The left box allows you to select the real time between frames;
the right box the processor time between frames.
#### 10. Time Profile:
This tool shows execution across the selected PEs and time
interval. This view is in the time domain. This tool shows a high
level overview of execution across the selected PEs and time
interval. It displays a dense, quantized view of the execution of
the program, either in terms of entry methods or utilization.
Essentially, it provides a coarser view of the same information as
Timeline (see #1).
#### 11. Performance Counters:
This tool shows the values of performance counters per entry point
and PE. This option is disabled unless Charm++ was compiled with
support for PAPI counters.
#### 12. User Events:
This tool shows the summation of bracketed user events per PE
across the selected PEs and time interval.
#### 13. User Stats Over Time:
This tool shows the values of user stats over the program execution
across the selected PEs and time interval.
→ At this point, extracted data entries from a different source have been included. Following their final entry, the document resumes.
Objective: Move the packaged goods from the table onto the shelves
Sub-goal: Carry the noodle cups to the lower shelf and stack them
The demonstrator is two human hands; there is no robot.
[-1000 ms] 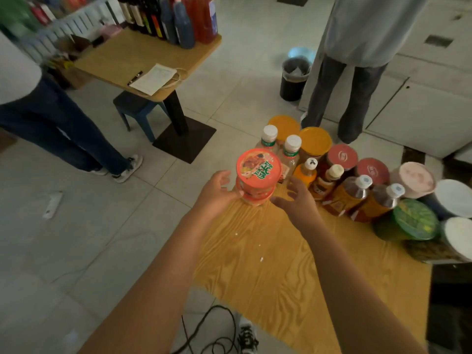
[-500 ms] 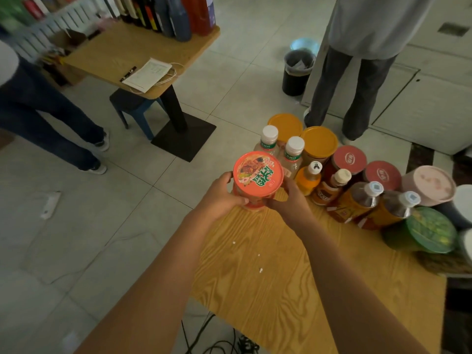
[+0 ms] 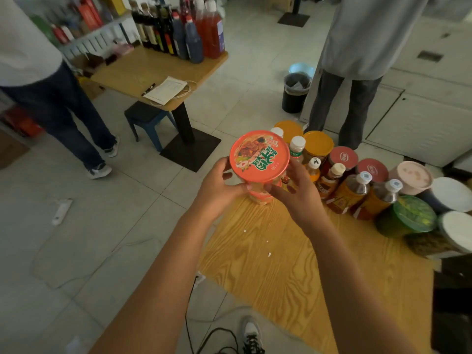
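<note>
Head view: you hold the noodle cup between your left hand and right hand, fingers curled round its lower wall, over the bench's far left corner. Carry it upright, squeeze the wall rather than the lid, and clear the bottles on the bench. The cup is a tapered tub; its orange-red lid has green lettering and a food picture.

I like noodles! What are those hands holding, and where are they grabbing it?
The orange noodle cup. The left hand and the right hand grip it by its opposite sides, just under the lid.
</note>
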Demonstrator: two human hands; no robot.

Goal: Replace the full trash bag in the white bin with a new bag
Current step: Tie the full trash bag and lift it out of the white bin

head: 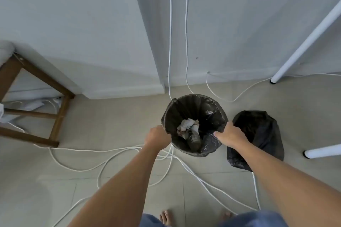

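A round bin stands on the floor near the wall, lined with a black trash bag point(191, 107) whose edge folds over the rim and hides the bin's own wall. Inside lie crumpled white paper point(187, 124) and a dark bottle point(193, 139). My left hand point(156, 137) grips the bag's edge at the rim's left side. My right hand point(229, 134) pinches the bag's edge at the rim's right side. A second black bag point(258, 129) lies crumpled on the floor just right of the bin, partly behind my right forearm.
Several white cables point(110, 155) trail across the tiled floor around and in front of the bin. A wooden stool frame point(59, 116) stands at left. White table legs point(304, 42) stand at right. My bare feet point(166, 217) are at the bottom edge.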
This view is in the
time domain.
#### 14. User Stats Per Processor:
This tool shows the values of user stats per PE
across the selected PEs and time interval. This view is in the
PE domain.
#### 15. Extrema Analysis:
This tool identifies extreme clusters of particular attributes
through the execution. The attribute, activity, extrema threshold,
and number of clusters are customizable when selecting a time range.
#### 16. Multirun Analysis:
This tool compares multiple executions of a program to each other,
showing how time spent in entry methods changes across the
execution. Currently, this view only works with summary data due to
memory constraints.
#### 17. Noise Miner:
This tool identifies abnormally long entry methods to detect
symptoms consistent with computational noise. Long events are
filtered and clustered to provide a summary of such occurrences.
#### 18. Streaming CCS:
This tool uses the Converse Client Server feature of Charm++ to
stream performance data from running programs. To use it, the
Charm++ program must be compiled with `-tracemode utilization`, and
executed with `++server ++server-port `.
#### 19. Memory Usage:
This tool provides a view of memory utilization in the application
when it is linked with the memory tracing module.
## Notes
Charts in some tools are produced by JFreeChart.
Image output is performed by FreeHEP.